First, Ethical Subjectivism violates the law of non-contradiction which says regarding propositions that a truth claim cannot be both true and false in the same way at the same time.[2] So, for example, it cannot be true both that a woman is pregnant and is not pregnant. She is either one or the other. To claim to be both, would be to assert contradictory claims. In such a case, both claims cannot be true. But, on ethical subjectivism, individuals hold conflicting moral claims constantly, and the theory treats them as true. As in the example above, it cannot be the case both that murder is wrong and that murder is not wrong. But, on ethical subjectivism such a situation is possible. For this reason, we can conclude via reductio ad absurdum that ethical subjectivism is false.

In addition to this problem, ethical subjectivism also suffers from another difficulty—if ethical subjectivism is true, then no person is ever wrong because each decides for himself or herself what is right and wrong. But, surely this can’t be right. For every one of us is sure that he or she has been wronged by someone else in the course of life. Thinking this way, though, doesn’t fit with ethical subjectivism.
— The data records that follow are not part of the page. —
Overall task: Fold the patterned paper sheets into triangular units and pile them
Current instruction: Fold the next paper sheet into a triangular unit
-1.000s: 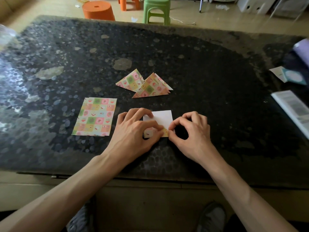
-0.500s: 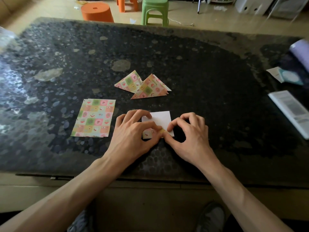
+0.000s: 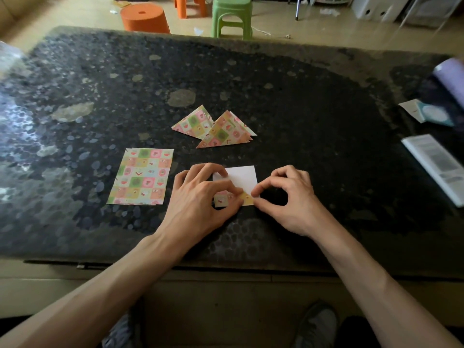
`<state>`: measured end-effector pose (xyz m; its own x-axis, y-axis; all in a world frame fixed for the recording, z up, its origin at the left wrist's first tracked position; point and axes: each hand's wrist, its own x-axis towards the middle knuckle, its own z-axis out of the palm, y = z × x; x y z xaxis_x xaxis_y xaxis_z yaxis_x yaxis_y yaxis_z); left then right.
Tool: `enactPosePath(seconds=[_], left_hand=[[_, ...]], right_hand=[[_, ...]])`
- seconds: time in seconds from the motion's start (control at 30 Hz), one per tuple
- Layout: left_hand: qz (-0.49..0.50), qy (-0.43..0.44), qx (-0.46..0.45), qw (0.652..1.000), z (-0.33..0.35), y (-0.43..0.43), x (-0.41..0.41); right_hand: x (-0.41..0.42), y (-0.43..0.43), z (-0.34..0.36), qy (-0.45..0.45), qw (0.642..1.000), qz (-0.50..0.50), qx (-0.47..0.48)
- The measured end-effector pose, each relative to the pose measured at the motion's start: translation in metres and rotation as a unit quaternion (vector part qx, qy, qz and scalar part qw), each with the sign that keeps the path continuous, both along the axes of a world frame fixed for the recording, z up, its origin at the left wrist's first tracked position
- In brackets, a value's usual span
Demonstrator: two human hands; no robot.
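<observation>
White paper faces up: the sheet (image 3: 241, 178) lies flat on the table (image 3: 301, 121) between my hands, its patterned strip running left to right along the near edge. My left hand (image 3: 200, 199) pinches that strip; my right hand (image 3: 288, 199) pinches its right corner. Bare paper lies beyond both grips, so I judge the fold goes away from me.

The worktop (image 3: 301, 109) looks like dark speckled stone, polished and glossy, with pale glare on its left side. The patterned paper sheets (image 3: 141, 175) are thin, smooth and matt, as are the triangular units (image 3: 213, 126). The half-folded sheet (image 3: 243, 178) shows a plain white matt back. The orange stool (image 3: 144, 18) and green stool (image 3: 232, 13) are smooth plastic. The floor (image 3: 313, 31) has a soft sheen. The booklet (image 3: 437, 164) is printed paper.
</observation>
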<state>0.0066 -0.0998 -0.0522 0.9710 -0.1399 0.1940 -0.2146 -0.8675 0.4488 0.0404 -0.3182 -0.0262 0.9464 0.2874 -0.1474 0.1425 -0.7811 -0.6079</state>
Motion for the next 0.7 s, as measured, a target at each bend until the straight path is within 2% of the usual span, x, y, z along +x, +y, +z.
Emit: enactPosePath(seconds=[0.37, 0.5, 0.7], left_hand=[[0.004, 0.002, -0.011, 1.000, 0.000, 0.000, 0.000], [0.002, 0.000, -0.012, 1.000, -0.001, 0.000, 0.001], [0.001, 0.005, -0.015, 1.000, 0.000, 0.001, 0.000]], right_hand=[[0.005, 0.003, 0.006, 0.040, 0.999, -0.011, -0.006], [0.001, 0.010, 0.003, 0.009, 0.999, -0.013, -0.038], [0.006, 0.005, 0.007, 0.035, 0.999, -0.009, -0.002]])
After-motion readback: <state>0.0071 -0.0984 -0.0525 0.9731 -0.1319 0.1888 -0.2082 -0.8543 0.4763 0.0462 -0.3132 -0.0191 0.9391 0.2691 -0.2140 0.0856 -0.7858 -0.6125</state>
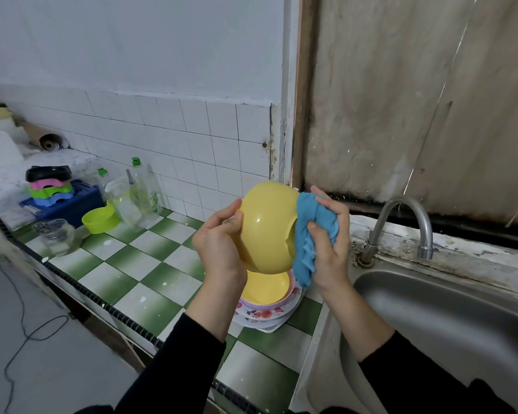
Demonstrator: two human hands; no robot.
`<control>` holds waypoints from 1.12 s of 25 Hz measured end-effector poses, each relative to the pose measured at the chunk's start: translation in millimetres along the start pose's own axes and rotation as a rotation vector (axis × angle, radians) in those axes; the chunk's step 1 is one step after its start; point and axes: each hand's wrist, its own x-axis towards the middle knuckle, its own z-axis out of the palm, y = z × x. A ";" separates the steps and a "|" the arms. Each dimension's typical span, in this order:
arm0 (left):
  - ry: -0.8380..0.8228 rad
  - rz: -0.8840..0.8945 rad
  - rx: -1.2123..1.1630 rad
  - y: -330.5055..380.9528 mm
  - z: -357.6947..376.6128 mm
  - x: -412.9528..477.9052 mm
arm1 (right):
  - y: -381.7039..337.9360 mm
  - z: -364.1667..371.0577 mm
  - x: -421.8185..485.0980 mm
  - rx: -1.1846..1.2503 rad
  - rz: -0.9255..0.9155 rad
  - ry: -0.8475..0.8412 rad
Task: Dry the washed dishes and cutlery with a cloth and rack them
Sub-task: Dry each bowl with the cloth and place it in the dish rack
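Observation:
A yellow bowl (266, 225) is held up above the counter, turned on its side with its base toward the right. My left hand (219, 243) grips its rim on the left. My right hand (329, 234) holds a blue cloth (308, 234) bunched against the bowl's base. Under the bowl, a stack of dishes (266, 303) sits on the green-and-white tiled counter (138, 264): a yellow bowl inside a pink one, on flower-patterned plates. A blue rack (69, 204) at the far left carries coloured plastic pieces.
A steel sink (446, 318) with a curved tap (401, 225) lies to the right. Dish-soap bottles (141, 192), a lime-green bowl (100, 219) and a glass jar (56, 237) stand on the counter's left part. A cable trails on the floor at left.

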 end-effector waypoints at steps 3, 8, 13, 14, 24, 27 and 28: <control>-0.110 0.122 0.037 3.2 -7.8 2.2 | -13.2 -1.6 28.7 0.146 0.265 0.095; -0.340 0.308 0.227 -4.2 -11.1 -2.1 | -11.5 -11.5 52.6 0.194 0.329 0.127; -0.184 -0.073 0.439 0.5 2.0 0.4 | -3.3 -7.2 23.1 0.003 -0.064 0.122; -0.175 -0.195 0.405 4.1 4.1 -1.5 | -2.5 -6.0 17.4 -0.041 -0.126 0.075; -0.170 0.012 0.271 -11.7 -1.9 -14.5 | -19.0 18.5 0.5 -0.042 0.598 0.225; -0.256 0.040 0.261 -26.0 -1.8 -22.8 | -17.8 29.8 7.9 0.141 0.865 0.100; -0.273 0.050 0.240 -29.6 -2.5 -23.9 | -18.0 33.4 3.2 0.139 0.858 0.010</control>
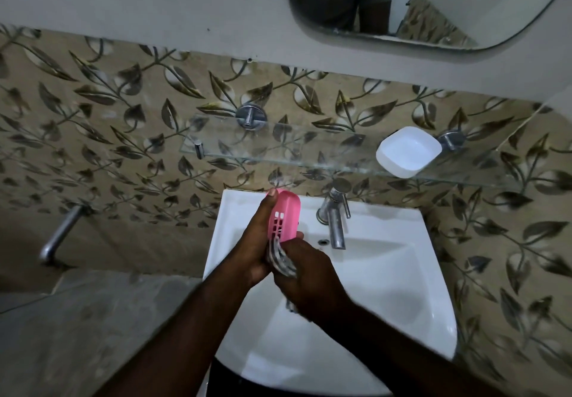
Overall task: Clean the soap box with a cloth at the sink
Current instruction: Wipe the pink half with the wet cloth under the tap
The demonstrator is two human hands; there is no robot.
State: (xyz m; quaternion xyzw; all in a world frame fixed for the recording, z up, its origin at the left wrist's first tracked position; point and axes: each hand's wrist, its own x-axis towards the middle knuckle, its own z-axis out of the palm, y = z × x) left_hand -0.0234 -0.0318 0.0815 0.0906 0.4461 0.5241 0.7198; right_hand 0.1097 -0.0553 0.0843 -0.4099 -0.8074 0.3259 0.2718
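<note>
A pink slotted soap box part [286, 215] is held on edge over the back left of the white sink [387, 272]. My left hand [252, 241] grips it from the left, fingertips reaching its top end. My right hand [305, 276] is closed around a grey striped cloth [281, 260], which is pressed against the lower end of the pink part. More of the cloth hangs below my right hand. A white soap box part [408, 152] lies open side up on the glass shelf [278, 145].
A chrome tap [335, 220] stands at the back of the sink, just right of my hands. A chrome pipe [60, 235] juts from the leaf-patterned wall at left. A mirror [433, 3] hangs above the shelf.
</note>
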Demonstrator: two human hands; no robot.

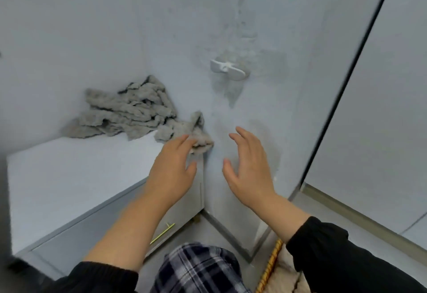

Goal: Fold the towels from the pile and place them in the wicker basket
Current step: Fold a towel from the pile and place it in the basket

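Note:
A pile of crumpled grey towels (131, 112) lies at the back of a white cabinet top (76, 177), against the wall. One towel end (182, 128) hangs over the cabinet's right corner. My left hand (172, 170) reaches to that end with straight fingers, and its fingertips touch the cloth. My right hand (247, 168) hovers open to the right of the corner, in front of the wall, holding nothing. The wicker basket (272, 267) shows only as a rim at the bottom right, beside my right sleeve.
A white wall hook (227, 68) sticks out above the hands. The cabinet has a drawer with a thin gold handle (161, 233). A white door with a dark edge (346, 84) stands at the right. My plaid-clad knee (196, 267) is at the bottom.

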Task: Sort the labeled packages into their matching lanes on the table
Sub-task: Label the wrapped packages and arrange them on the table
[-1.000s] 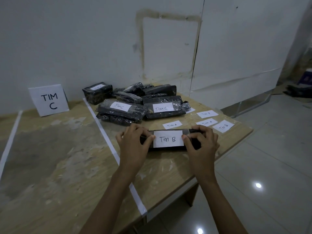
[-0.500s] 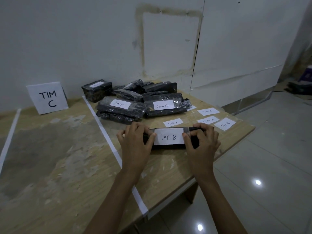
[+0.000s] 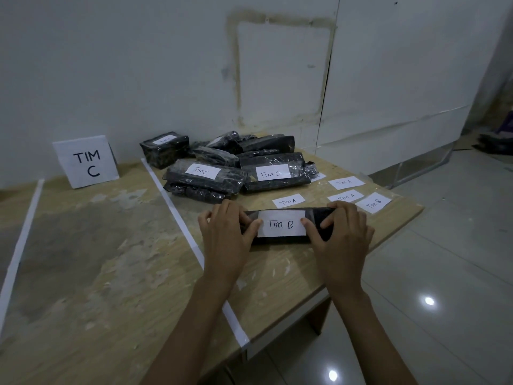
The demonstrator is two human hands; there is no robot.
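The package is lying flat between both hands on the table, near its front right corner and just right of a white tape line. The left hand is gripping its left end and the right hand its right end, fingers curling over the far edge and each thumb pressing at a side of the white label (handwritten "Tim B"). The package's long axis is running left to right, roughly parallel to the table's front edge, with the label facing up and reading upright to the wearer. Behind it, a pile of black wrapped packages is sitting near the wall, two of them showing "Tim C" labels. Loose paper slips reading "Tim A" and "Tim B" are lying just beyond and to the right of the held package. A "TIM C" sign is leaning against the wall, left of the tape line. The tabletop is showing worn, scuffed plywood; a glossy tiled floor is reflecting lights on the right.
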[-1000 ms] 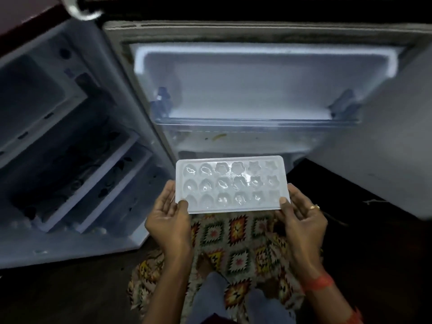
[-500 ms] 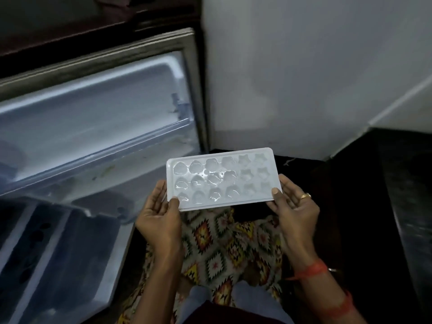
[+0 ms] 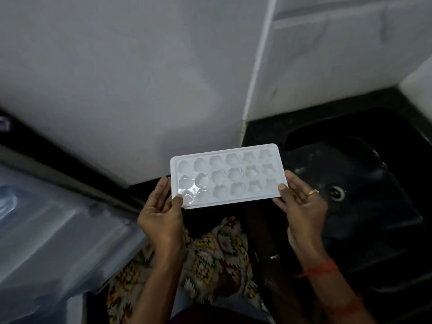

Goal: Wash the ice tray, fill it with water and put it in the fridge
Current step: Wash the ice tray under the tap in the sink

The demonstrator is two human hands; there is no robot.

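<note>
Ice tray (image 3: 226,176) held cups-up between both my hands, beside the sink (image 3: 374,206).
My left hand (image 3: 161,213) pinches the tray's left end, thumb on the rim, fingers underneath; my right hand (image 3: 301,202) grips the right end likewise. The tray's right end reaches the sink's edge; the fridge (image 3: 46,230) lies lower left.

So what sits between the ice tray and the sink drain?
The right hand, holding the ice tray by its right end; then bare dark sink floor up to the drain. The head view shows it.
</note>
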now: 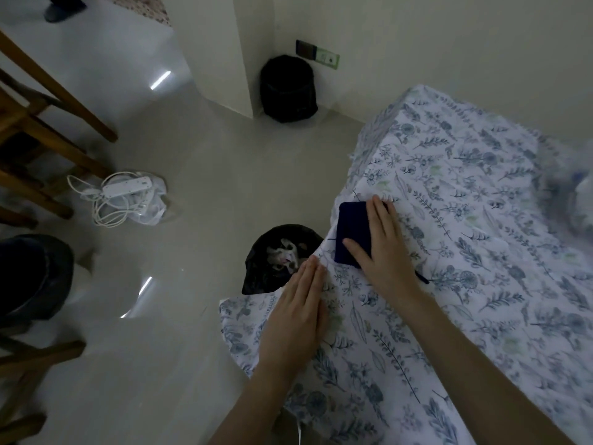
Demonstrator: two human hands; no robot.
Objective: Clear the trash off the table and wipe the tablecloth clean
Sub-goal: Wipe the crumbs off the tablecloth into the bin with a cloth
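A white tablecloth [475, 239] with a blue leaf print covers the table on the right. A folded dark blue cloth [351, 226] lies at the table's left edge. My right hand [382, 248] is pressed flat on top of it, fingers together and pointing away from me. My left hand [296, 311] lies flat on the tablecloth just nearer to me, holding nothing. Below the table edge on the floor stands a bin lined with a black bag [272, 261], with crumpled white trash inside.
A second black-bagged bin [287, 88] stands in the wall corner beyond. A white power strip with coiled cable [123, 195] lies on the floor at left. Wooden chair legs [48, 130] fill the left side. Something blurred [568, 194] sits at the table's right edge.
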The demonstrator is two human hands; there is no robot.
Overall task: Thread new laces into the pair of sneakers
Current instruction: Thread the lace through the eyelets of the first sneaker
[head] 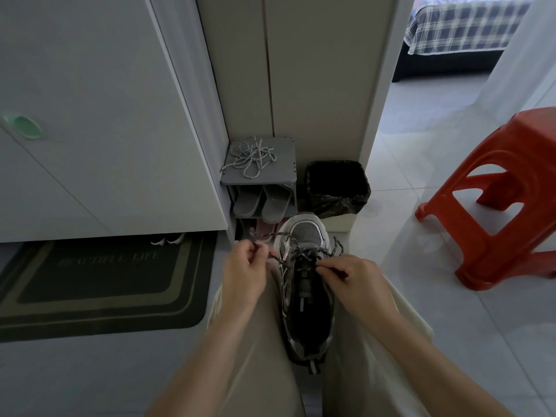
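Note:
A grey and white sneaker (pixel 304 236) lies between my knees, toe pointing away from me. A dark speckled lace (pixel 296 254) crosses its front eyelets. My left hand (pixel 243 275) pinches one end of the lace, out to the left of the shoe. My right hand (pixel 358 281) pinches the other end at the shoe's right eyelet row. A second, light lace (pixel 251 159) lies in a loose tangle on top of the small grey shoe rack (pixel 282 173). The other sneaker of the pair is not in sight.
Grey slippers (pixel 261 203) sit inside the rack. A bin with a black liner (pixel 337 188) stands just beyond the sneaker's toe. A red plastic stool (pixel 499 200) is at the right, a dark doormat (pixel 99 278) at the left under a white cabinet (pixel 105 115).

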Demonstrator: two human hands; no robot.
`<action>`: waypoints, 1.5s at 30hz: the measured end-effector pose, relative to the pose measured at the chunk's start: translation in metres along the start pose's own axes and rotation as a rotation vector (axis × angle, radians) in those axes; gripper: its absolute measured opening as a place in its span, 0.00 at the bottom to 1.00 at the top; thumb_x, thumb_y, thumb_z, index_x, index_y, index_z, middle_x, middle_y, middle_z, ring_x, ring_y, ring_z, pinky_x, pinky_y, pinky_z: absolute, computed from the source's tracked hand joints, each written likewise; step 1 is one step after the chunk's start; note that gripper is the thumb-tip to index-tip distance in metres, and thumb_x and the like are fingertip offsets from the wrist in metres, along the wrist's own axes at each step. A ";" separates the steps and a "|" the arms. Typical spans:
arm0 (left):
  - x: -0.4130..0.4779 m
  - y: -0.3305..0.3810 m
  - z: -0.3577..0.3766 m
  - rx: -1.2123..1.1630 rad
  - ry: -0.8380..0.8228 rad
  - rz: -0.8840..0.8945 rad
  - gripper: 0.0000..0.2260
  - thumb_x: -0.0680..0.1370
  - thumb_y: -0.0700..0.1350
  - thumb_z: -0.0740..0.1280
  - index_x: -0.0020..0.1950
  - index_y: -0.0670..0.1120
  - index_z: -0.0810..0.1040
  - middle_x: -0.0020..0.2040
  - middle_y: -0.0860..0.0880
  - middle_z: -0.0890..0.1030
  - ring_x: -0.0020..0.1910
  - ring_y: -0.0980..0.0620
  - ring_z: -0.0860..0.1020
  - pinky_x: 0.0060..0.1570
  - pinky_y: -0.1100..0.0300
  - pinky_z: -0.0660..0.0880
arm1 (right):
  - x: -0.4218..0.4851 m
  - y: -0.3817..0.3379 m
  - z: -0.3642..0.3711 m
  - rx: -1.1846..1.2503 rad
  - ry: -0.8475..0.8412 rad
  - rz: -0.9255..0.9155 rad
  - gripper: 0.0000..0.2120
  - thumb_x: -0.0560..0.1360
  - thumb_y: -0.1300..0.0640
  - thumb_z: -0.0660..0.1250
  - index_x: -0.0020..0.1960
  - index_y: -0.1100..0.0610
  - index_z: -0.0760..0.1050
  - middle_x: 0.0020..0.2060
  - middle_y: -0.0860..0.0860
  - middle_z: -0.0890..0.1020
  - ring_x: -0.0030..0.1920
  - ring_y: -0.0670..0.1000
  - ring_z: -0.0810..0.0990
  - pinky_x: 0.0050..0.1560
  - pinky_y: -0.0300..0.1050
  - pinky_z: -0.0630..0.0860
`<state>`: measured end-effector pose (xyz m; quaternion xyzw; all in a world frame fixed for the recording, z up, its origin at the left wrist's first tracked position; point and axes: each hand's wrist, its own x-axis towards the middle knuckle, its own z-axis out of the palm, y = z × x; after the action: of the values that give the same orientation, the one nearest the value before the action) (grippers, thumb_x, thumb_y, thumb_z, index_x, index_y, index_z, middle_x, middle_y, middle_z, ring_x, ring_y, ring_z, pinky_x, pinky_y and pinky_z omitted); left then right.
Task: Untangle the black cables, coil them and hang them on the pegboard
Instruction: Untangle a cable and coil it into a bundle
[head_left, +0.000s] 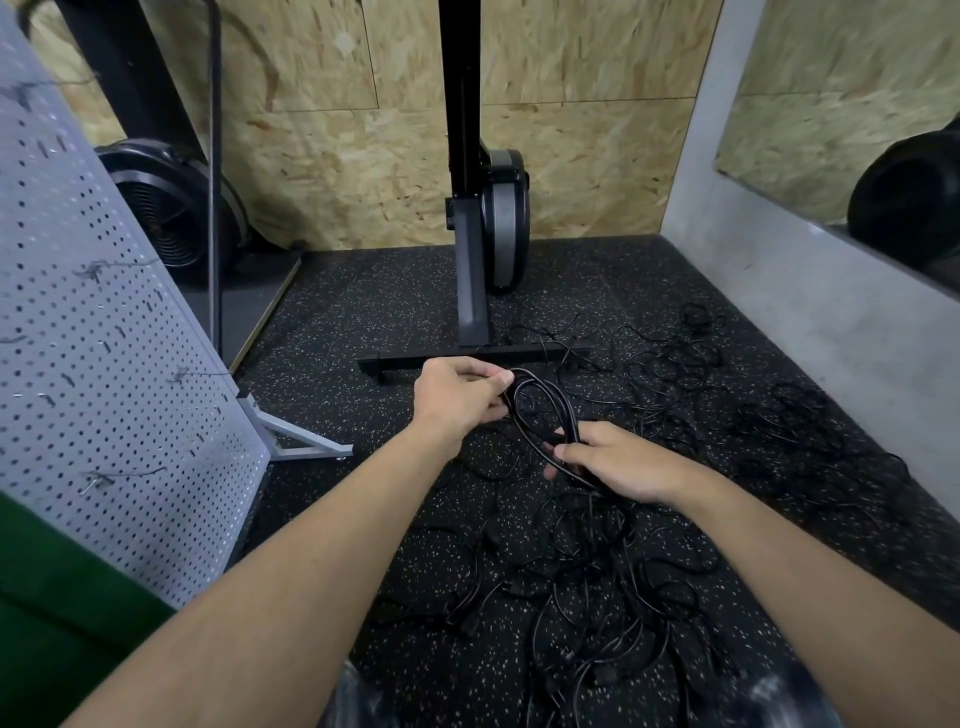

Also, on ethical subjectivism, no normative laws can be made because individuals have the right to decide for themselves what is right and what is wrong and no one else can decide this for them.[3] But, because we believe objective moral truths exist, we believe we have the right to expect all individuals to live by certain moral rules. This view simply won’t do on ethical subjectivism.

Finally, when two people fight about what is right or wrong, they are implying that they believe there is a moral law outside of themselves which governs them—they are essentially acknowledging that they do not have the right in themselves to determine right or wrong for themselves. But, if ethical subjectivism is true, all such quarreling makes no sense.

Surely, it is obvious that ethical subjectivism not only fails to account for the existence of objective moral truths but that it also simply fails to describe accurately the moral realm as we experience it. For these reasons, we can rule out ethical subjectivism as the explanation for the existence of objective moral truths.

 

 

 

[1] “Ethics – Introduction to Ethics: Subjectivism.” BBC, www.bbc.co.uk/ethics/introduction/subjectivism.shtml.

[2] Slick, Matt. “Christian Apologetics & Research Ministry.” CARM.org, CARM, 10 May 2017, carm.org/dictionary-law-of-non-contradiction.

[3] Gert, Bernard and Gert, Joshua, “The Definition of Morality”, The Stanford Encyclopedia of Philosophy (Spring 2016 Edition), Edward N. Zalta (ed.), URL = <https://plato.stanford.edu/archives/spr2016/entries/morality-definition/>.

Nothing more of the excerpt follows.